**Input data:**

■ ■ ■ ■

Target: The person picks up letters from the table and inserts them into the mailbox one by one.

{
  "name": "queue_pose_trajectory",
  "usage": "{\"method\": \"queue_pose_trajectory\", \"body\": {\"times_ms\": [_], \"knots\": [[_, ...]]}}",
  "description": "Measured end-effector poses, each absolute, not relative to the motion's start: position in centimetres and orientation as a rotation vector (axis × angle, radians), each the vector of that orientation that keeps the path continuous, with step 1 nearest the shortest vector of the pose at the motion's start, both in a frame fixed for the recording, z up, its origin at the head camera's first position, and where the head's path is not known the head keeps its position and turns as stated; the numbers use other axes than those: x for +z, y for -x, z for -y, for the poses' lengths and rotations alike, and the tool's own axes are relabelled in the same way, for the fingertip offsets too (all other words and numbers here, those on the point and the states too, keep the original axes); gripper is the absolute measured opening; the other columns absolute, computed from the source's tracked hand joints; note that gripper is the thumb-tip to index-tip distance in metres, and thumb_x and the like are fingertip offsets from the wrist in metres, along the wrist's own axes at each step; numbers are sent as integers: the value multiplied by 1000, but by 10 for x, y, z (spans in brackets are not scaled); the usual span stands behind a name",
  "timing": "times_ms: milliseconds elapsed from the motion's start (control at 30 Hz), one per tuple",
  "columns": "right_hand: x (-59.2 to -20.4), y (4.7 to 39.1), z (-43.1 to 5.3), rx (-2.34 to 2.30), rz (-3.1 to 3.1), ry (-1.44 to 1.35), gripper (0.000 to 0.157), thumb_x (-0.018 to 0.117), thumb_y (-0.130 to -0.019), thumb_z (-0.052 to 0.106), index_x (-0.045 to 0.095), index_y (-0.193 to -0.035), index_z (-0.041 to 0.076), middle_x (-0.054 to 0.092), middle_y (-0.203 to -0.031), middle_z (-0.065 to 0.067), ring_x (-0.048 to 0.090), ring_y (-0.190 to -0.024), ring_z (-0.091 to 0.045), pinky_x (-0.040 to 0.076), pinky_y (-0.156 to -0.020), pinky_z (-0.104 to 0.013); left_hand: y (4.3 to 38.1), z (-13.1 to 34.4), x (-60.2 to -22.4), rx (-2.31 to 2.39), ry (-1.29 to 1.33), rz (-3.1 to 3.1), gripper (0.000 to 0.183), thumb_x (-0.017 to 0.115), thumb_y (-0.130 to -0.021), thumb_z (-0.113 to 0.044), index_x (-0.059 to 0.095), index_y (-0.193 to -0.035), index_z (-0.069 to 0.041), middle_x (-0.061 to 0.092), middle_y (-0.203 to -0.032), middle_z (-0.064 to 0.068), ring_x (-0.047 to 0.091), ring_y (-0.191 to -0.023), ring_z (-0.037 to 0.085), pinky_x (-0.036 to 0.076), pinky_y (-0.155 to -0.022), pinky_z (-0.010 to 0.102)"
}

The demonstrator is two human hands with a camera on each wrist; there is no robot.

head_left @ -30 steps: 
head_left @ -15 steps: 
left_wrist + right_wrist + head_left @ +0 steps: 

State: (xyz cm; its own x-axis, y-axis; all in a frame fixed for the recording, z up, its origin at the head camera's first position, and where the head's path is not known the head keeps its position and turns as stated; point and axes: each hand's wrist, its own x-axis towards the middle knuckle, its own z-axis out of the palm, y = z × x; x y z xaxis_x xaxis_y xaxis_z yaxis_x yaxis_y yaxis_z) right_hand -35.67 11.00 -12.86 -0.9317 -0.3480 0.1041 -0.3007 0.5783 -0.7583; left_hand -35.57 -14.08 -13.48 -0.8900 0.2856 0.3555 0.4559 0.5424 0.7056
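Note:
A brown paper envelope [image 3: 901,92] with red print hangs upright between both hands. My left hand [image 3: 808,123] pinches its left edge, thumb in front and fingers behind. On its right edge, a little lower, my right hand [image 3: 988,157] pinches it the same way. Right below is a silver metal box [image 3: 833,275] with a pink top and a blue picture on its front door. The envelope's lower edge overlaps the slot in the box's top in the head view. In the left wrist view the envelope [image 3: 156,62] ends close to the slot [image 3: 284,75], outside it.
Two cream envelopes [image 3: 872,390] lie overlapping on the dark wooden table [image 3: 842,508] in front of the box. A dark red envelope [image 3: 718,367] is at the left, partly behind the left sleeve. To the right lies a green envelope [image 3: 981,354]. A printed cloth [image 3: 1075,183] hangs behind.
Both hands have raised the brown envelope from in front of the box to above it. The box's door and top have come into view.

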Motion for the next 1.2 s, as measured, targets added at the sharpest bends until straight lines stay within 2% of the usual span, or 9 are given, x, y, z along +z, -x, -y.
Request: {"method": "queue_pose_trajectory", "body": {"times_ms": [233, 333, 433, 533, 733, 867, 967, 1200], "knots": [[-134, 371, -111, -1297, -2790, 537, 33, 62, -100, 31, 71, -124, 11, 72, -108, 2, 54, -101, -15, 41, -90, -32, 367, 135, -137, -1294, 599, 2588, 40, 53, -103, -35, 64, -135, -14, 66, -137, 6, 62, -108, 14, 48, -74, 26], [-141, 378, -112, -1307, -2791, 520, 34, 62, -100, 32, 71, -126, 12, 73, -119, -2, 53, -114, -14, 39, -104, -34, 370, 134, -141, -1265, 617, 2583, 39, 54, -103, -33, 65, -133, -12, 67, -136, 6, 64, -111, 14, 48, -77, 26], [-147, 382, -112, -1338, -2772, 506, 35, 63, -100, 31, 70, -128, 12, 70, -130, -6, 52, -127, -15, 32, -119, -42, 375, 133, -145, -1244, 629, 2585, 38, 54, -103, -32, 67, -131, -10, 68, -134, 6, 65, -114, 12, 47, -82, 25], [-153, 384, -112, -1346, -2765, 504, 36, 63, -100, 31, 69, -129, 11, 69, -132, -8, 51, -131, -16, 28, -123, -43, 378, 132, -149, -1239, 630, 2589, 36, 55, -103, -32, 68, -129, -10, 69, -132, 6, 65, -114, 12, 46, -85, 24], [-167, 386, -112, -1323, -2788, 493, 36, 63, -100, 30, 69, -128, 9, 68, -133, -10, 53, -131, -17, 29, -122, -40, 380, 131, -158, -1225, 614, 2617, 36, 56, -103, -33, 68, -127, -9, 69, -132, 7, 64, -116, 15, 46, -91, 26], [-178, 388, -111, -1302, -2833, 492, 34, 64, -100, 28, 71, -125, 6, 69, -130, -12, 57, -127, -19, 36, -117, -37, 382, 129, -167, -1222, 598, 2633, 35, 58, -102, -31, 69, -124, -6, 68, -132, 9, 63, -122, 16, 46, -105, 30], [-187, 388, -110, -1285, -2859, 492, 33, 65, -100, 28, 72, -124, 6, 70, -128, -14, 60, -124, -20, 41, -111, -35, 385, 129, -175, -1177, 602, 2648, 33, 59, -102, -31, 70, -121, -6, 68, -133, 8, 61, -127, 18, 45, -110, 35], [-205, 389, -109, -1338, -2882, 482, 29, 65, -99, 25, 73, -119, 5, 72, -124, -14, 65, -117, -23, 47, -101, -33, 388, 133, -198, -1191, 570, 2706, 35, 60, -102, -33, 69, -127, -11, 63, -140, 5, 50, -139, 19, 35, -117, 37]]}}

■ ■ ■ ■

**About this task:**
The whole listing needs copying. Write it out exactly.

**Response:**
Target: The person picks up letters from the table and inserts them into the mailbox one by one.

{
  "name": "queue_pose_trajectory",
  "usage": "{\"method\": \"queue_pose_trajectory\", \"body\": {\"times_ms\": [_], \"knots\": [[_, ...]]}}",
  "description": "Measured end-effector poses, each absolute, not relative to the motion's start: position in centimetres and orientation as a rotation vector (axis × angle, radians), each the vector of that orientation that keeps the path continuous, with step 1 nearest the shortest vector of the pose at the motion's start, both in a frame fixed for the recording, z up, its origin at the head camera's first position, and where the head's path is not known the head keeps its position and turns as stated; the numbers use other axes than those: x for +z, y for -x, z for -y, for the poses' lengths and rotations alike, and the tool's own axes are relabelled in the same way, for the fingertip offsets too (all other words and numbers here, those on the point and the states too, keep the original axes); gripper is the absolute measured opening; the other columns absolute, computed from the source's tracked hand joints; note that gripper is the thumb-tip to index-tip distance in metres, and thumb_x and the like are fingertip offsets from the wrist in metres, along the wrist's own axes at each step; numbers are sent as integers: the value multiplied by 1000, but by 10 for x, y, z (spans in brackets are not scaled); the usual span stands behind a name",
  "timing": "times_ms: milliseconds elapsed from the motion's start (control at 30 Hz), one per tuple",
  "columns": "right_hand: x (-59.2 to -20.4), y (4.7 to 39.1), z (-43.1 to 5.3), rx (-2.34 to 2.30), rz (-3.1 to 3.1), ry (-1.44 to 1.35), gripper (0.000 to 0.157), thumb_x (-0.018 to 0.117), thumb_y (-0.130 to -0.019), thumb_z (-0.052 to 0.106), index_x (-0.045 to 0.095), index_y (-0.193 to -0.035), index_z (-0.041 to 0.076), middle_x (-0.054 to 0.092), middle_y (-0.203 to -0.031), middle_z (-0.065 to 0.067), ring_x (-0.048 to 0.090), ring_y (-0.190 to -0.024), ring_z (-0.091 to 0.045), pinky_x (-0.040 to 0.076), pinky_y (-0.156 to -0.020), pinky_z (-0.104 to 0.013); left_hand: y (4.3 to 38.1), z (-13.1 to 34.4), x (-60.2 to -22.4), rx (-2.31 to 2.39), ry (-1.29 to 1.33), rz (-3.1 to 3.1), gripper (0.000 to 0.183), thumb_x (-0.017 to 0.115), thumb_y (-0.130 to -0.021), thumb_z (-0.113 to 0.044), index_x (-0.059 to 0.095), index_y (-0.193 to -0.035), index_z (-0.069 to 0.041), middle_x (-0.061 to 0.092), middle_y (-0.203 to -0.032), middle_z (-0.064 to 0.068), ring_x (-0.047 to 0.091), ring_y (-0.191 to -0.023), ring_z (-0.037 to 0.085), pinky_x (-0.036 to 0.076), pinky_y (-0.155 to -0.022), pinky_z (-0.010 to 0.102)"
}

The demonstrator is two human hands with a camera on each wrist; there is no robot.

head_left @ -30 steps: 
head_left @ -15 steps: 
left_wrist + right_wrist + head_left @ +0 steps: 

State: (xyz cm; its own x-axis, y-axis; all in a frame fixed for the recording, z up, its origin at the head camera's first position, and where the head's path is not known the head keeps its position and turns as stated; point and axes: each hand's wrist, its own x-axis towards the middle knuckle, its own z-axis out of the palm, y = z × x; x y z xaxis_x xaxis_y xaxis_z yaxis_x yaxis_y yaxis_z) right_hand -35.67 11.00 -12.86 -0.9317 -0.3480 0.1041 -0.3007 0.5783 -0.7583; left_hand -35.57 -14.08 -13.48 -0.8900 0.2856 0.3555 0.4559 0.5424 0.7056
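Note:
A brown paper envelope [image 3: 901,92] with red print hangs upright between both hands. My left hand [image 3: 808,123] pinches its left edge, thumb in front and fingers behind. On its right edge, a little lower, my right hand [image 3: 988,157] pinches it the same way. Right below is a silver metal box [image 3: 833,275] with a pink top and a blue picture on its front door. The envelope's lower edge overlaps the slot in the box's top in the head view. In the left wrist view the envelope [image 3: 156,62] ends close to the slot [image 3: 284,75], outside it.
Two cream envelopes [image 3: 872,390] lie overlapping on the dark wooden table [image 3: 842,508] in front of the box. A dark red envelope [image 3: 718,367] is at the left, partly behind the left sleeve. To the right lies a green envelope [image 3: 981,354]. A printed cloth [image 3: 1075,183] hangs behind.
Both hands have raised the brown envelope from in front of the box to above it. The box's door and top have come into view.
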
Motion for the next 1.2 s, as measured, targets added at the sharpest bends until straight lines stay within 2% of the usual span, or 9 are given, x, y, z along +z, -x, -y.
Request: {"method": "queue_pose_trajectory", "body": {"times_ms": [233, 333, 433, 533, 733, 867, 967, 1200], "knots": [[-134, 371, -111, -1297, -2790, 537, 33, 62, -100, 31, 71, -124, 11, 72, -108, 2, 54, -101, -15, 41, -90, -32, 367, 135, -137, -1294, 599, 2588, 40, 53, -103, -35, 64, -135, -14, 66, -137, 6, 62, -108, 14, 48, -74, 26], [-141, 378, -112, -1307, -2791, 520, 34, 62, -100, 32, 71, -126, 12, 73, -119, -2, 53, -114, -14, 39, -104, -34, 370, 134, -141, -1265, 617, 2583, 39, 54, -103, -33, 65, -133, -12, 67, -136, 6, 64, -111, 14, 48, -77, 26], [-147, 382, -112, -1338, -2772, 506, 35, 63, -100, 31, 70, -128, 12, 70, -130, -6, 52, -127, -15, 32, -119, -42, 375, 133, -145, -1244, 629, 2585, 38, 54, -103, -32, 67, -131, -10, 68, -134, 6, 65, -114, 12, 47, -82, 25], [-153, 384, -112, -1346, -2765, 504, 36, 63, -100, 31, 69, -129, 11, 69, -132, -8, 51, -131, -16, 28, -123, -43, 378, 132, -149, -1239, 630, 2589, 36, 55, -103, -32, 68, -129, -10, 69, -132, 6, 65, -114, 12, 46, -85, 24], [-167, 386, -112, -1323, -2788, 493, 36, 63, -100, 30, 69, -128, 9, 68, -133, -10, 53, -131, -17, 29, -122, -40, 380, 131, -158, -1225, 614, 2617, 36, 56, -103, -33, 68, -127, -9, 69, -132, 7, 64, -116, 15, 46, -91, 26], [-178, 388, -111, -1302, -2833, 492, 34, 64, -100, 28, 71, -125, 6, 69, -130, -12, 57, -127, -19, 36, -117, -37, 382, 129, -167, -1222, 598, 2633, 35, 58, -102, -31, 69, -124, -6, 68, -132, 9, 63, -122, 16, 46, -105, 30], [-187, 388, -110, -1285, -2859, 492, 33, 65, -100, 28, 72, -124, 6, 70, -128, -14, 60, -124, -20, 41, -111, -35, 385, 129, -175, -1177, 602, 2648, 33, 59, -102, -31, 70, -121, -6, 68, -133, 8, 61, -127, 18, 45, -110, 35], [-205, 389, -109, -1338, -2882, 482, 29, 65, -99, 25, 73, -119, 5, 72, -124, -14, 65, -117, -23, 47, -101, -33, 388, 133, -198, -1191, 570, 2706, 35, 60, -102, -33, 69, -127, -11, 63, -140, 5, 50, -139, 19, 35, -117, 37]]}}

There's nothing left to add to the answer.